Joaquin Murrieta

Joaquin Murrieta Carrillo
Artist's portrayal of Murrieta
Born 1829
Sonora, Mexico
Died Fresno County, California
Residence California, Sonora, Mexico
Nationality Mexican
Other names The Robin Hood of El Dorado, The Mexican Robin Hood
Occupation Vaquero, Gold miner, outlaw
Known for Outlaw leader during time period of California Gold Rush
Political party Mexican Liberal
Spouse(s) Rosa Feliz aka Rosita Carmela or Rosita Carmel Feliz
Parent(s) Joaquin and Rosalia (née Carillo) Murrieta
Relatives Jesus Murrieta (elder brother), Antonio Murrieta (brother), Rosa Murrieta (niece), Herminia Murrieta (niece), Anita Murrieta (niece), Ramon Feliz (Father-in-law),[1] Procopio (nephew)

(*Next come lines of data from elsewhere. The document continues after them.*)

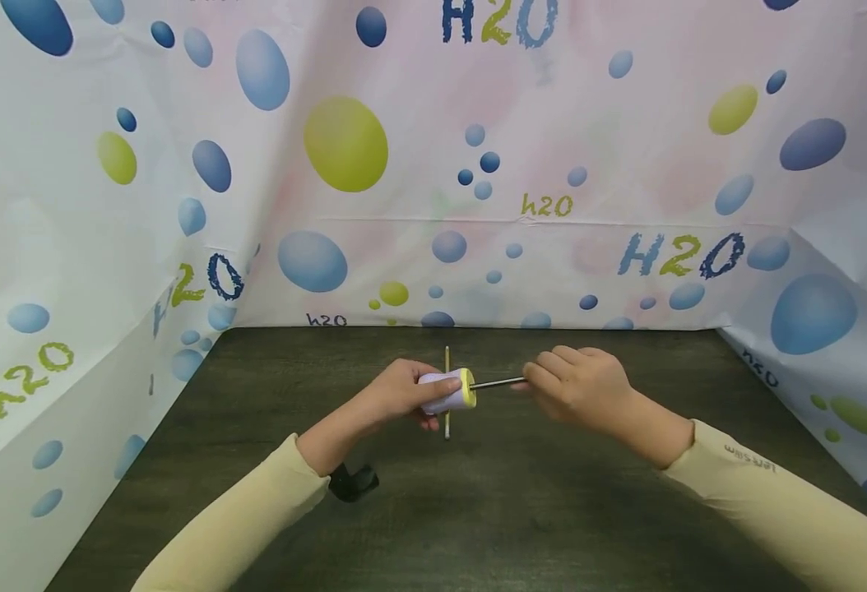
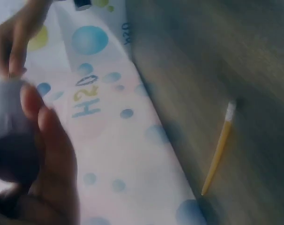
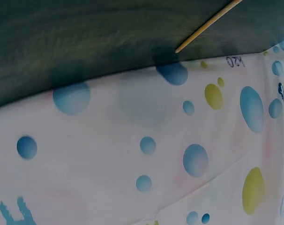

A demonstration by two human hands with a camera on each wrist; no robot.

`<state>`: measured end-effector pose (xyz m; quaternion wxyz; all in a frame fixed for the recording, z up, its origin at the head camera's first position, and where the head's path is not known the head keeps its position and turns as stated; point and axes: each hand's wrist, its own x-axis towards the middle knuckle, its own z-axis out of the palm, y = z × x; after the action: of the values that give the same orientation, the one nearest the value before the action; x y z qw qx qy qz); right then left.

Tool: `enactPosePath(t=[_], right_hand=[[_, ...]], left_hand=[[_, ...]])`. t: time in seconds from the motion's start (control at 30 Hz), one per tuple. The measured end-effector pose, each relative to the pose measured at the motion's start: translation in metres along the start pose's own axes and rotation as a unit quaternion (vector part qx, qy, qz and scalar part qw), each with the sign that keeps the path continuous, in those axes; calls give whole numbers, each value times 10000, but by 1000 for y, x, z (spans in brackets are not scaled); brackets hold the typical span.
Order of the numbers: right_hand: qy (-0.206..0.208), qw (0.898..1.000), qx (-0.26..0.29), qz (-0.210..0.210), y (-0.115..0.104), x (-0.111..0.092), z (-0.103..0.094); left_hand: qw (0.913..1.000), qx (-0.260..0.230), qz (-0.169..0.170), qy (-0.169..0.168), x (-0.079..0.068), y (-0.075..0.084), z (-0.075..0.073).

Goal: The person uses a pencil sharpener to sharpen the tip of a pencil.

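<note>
In the head view my left hand (image 1: pixel 401 390) grips a lavender cylinder (image 1: pixel 439 393) with a yellow rim, thumb laid along its top. From the yellow end sticks out a thin dark, shiny rod (image 1: pixel 496 383), pencil-like; its inner end is hidden. My right hand (image 1: pixel 577 386) pinches the rod's other end between thumb and curled fingers. The left wrist view has the cylinder (image 2: pixel 11 122) dim and blurred in my left hand (image 2: pixel 57 168), my right hand (image 2: pixel 15 44) beyond. No hand appears in the right wrist view.
A yellow pencil (image 1: pixel 447 357) with a white end lies on the dark wooden table (image 1: pixel 478 510), partly covered by the cylinder in the head view. White sheets (image 1: pixel 404 74) with printed bubbles and lettering enclose the back and sides. A black strap (image 1: pixel 354 483) hangs below the left wrist.
</note>
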<state>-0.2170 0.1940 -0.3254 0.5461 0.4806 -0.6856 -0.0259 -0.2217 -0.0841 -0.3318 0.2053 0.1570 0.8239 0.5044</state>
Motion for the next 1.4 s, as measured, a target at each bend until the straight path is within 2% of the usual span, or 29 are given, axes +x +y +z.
enactPosePath(t=[0.1,0.17,0.2,0.23,0.27,0.3,0.4,0.43,0.47,0.5,0.53,0.57,0.6,0.67,0.7,0.73,0.77,0.8,0.83,0.87,0.93,1.07,1.17,1.23,1.27,1.3,1.33,1.37,1.4], right_hand=[[-400,9962,428,645,-1,1,-1],[-955,9838,903,1221,-2,1,-4],[-1408,9673,1339,1630,-2,1,-6],[-1925,9392,1922,2095,-2,1,-8],[-2461,8948,2679,2588,-1,1,-10],[-2975,8292,3541,3140,1,2,-11],[-4082,5737,5415,4594,9,1,-11],[-4292,5102,5702,4799,12,0,-11],[-4410,4684,5888,4894,14,0,-10],[-4478,4588,5923,4881,16,-1,-10],[-4472,4778,5859,4780,16,-1,-10],[-4378,5167,5710,4641,16,0,-10],[-4211,5783,5424,4406,14,0,-11],[-3676,7391,4359,3587,10,1,-13],[-3337,8160,3593,3061,8,1,-13],[-2890,8786,2839,2527,7,1,-13],[-2367,9282,2074,1987,6,0,-13],[-1792,9636,1347,1456,6,0,-12],[-1264,9843,758,975,6,-1,-10],[-832,9944,358,550,8,-2,-9],[-206,9996,-140,-116,10,-4,-7],[379,9962,-456,-645,10,-6,-5],[202,9993,-198,-251,6,-4,-5],[-409,9979,301,412,3,-2,-6],[-969,9877,840,898,3,0,-8],[-1658,9623,1587,1458,3,2,-10],[-2333,9141,2586,2075,5,4,-12],[-2988,8369,3653,2773,8,5,-13],[-3528,7351,4606,3508,11,6,-14]], left_hand=[[9953,503,440,706,0,1,8],[9815,1045,1021,1238,-1,0,12],[9681,1428,1409,1504,-1,-1,14],[9469,1916,1890,1761,-1,-2,15],[9166,2439,2449,2010,-1,-4,15],[8796,2912,3032,2227,0,-6,15],[7527,3995,4479,2705,3,-12,12],[7237,4178,4744,2768,3,-12,11],[7106,4254,4870,2773,3,-13,11],[7170,4239,4828,2705,2,-13,10],[7389,4155,4621,2605,2,-12,10],[7750,3972,4266,2441,1,-10,10],[8190,3693,3777,2242,0,-8,10],[9052,2888,2573,1763,-1,-2,7],[9400,2385,1955,1459,-1,1,5],[9662,1859,1392,1122,-1,4,3],[9843,1318,895,760,0,6,0],[9947,826,458,400,1,9,-3],[9990,421,102,55,1,11,-6],[9994,79,-185,-287,2,12,-8],[9944,-333,-559,-837,3,14,-12],[9893,-457,-736,-1170,3,16,-13],[9953,-311,-455,-791,2,16,-7],[9999,110,31,-116,1,15,-2],[9978,433,411,291,0,14,2],[9897,882,885,692,-1,13,5],[9726,1461,1438,1094,-2,11,7],[9435,2123,2063,1487,-3,9,10],[9039,2752,2706,1843,-3,7,12]])
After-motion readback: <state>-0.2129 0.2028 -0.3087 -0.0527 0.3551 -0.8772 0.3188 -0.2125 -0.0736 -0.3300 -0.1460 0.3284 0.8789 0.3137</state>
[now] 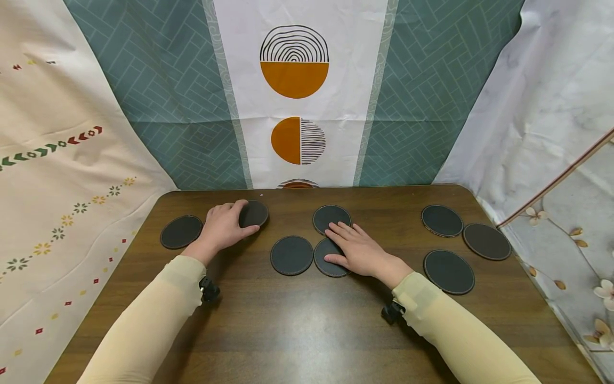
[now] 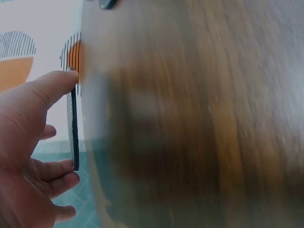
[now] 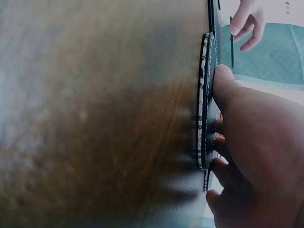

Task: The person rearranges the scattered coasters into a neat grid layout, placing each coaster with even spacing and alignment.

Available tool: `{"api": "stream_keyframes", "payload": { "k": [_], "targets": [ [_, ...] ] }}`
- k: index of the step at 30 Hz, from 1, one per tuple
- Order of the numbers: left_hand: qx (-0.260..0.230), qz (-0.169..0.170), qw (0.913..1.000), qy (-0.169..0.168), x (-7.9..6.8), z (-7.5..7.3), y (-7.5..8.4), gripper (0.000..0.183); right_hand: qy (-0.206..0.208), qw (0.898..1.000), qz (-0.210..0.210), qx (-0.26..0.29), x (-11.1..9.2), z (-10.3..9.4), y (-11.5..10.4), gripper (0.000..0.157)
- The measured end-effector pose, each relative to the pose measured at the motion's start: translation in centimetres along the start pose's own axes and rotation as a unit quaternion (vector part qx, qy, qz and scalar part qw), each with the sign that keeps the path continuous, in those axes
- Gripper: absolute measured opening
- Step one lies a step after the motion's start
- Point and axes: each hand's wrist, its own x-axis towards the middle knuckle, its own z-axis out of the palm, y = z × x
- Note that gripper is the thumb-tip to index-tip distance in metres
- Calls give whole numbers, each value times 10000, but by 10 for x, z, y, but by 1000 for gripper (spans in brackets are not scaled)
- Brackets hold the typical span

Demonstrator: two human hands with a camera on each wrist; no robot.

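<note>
Held coaster (image 1: 256, 213), one, round, dark, with a thin rim: raised just above the far left part of the brown wooden surface (image 1: 307, 330), dark face upward; being round, it measures alike in every direction across that face, and in the left wrist view it stands edge-on, its thin line running top to bottom with the lower end leaning slightly right (nearly parallel to the surface). Left hand (image 1: 225, 224): grasping this coaster by its edge, thumb toward the near side, fingers toward the far side. Right hand (image 1: 360, 250): not clenched, fingers extended, lying over the covered coaster (image 1: 328, 248), fingertips reaching the near edge of the upper middle coaster (image 1: 331, 216); whether it presses down cannot be told. Lower middle coaster (image 1: 291, 255): flat, just left of the covered coaster. Far-left coaster (image 1: 181, 232): flat, near the left edge. Right-side group, three, all flat: upper coaster (image 1: 442, 220), outer coaster (image 1: 487, 241) just beside it near the right edge, lower coaster (image 1: 449, 272) nearer the person. Sleeves (image 1: 148, 320), pale yellow, two, each with a small dark device at the wrist. Backdrop cloth (image 1: 172, 106): green and white panels, orange half-circles.
</note>
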Motion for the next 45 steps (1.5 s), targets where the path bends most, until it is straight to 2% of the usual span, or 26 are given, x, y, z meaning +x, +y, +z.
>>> {"api": "stream_keyframes", "payload": {
  "k": [14,29,45],
  "targets": [
    [-5,326,9994,-81,9,6,32,83,-10,10000,4,-11,0,-1,-1,78],
    [-12,490,9985,-222,22,19,61,77,-20,10000,12,-7,-1,-2,0,77],
    [55,645,9973,-339,28,29,81,73,40,9999,-3,139,0,-1,0,76]
  ]
}}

Joaquin Murrieta Carrillo (sometimes spelled Murieta or Murietta) (1829 – July 25, 1853), also called The Robin Hood of the West or the Robin Hood of El Dorado, was a famous vaquero, and gold miner in California during the California Gold Rush of the 1850s. The popular legend of Joaquin Murrieta is that of a peace-loving man driven to seek revenge when he and his brother were falsely accused of stealing a mule. His brother was hanged and Joaquin horsewhipped. His young wife was gang raped and in one version she died in Joaquin's arms. Swearing revenge, Joaquin hunted down all who had violated his sweetheart. He embarked on a short but violent career that brought death to his Anglo tormentors. The state of California then offered a reward of up to $5,000 for Joaquin "dead or alive." He was reportedly killed in 1853, but the news of his death were disputed and myths later formed about him and his possible survival.

In 1919, Johnston McCulley supposedly received his inspiration for his fictional character Don Diego de la Vega—better known as Zorro—from the 1854 book entitled The Life and Adventures of Joaquín Murieta: The Celebrated California Bandit by John Rollin Ridge. John heard about a Mexican miner who had turned to banditry and was intrigued by the story.[2][3]

Controversy over his life

Controversy surrounds the figure of Joaquin Murrieta: who he was, what he did, and many of his life's events. This is summarized by the words of historian Susan Lee Johnson:

"So many tales have grown up around Murrieta that it is hard to disentangle the fabulous from the factual. There seems to be a consensus that Anglos drove him from a rich mining claim, and that, in rapid succession, his wife was raped, his half-brother lynched, and Murrieta himself horse-whipped. He may have worked as a monte dealer for a time; then, according to whichever version one accepts, he became either a horse trader and occasional horse thief, or a bandit."[4]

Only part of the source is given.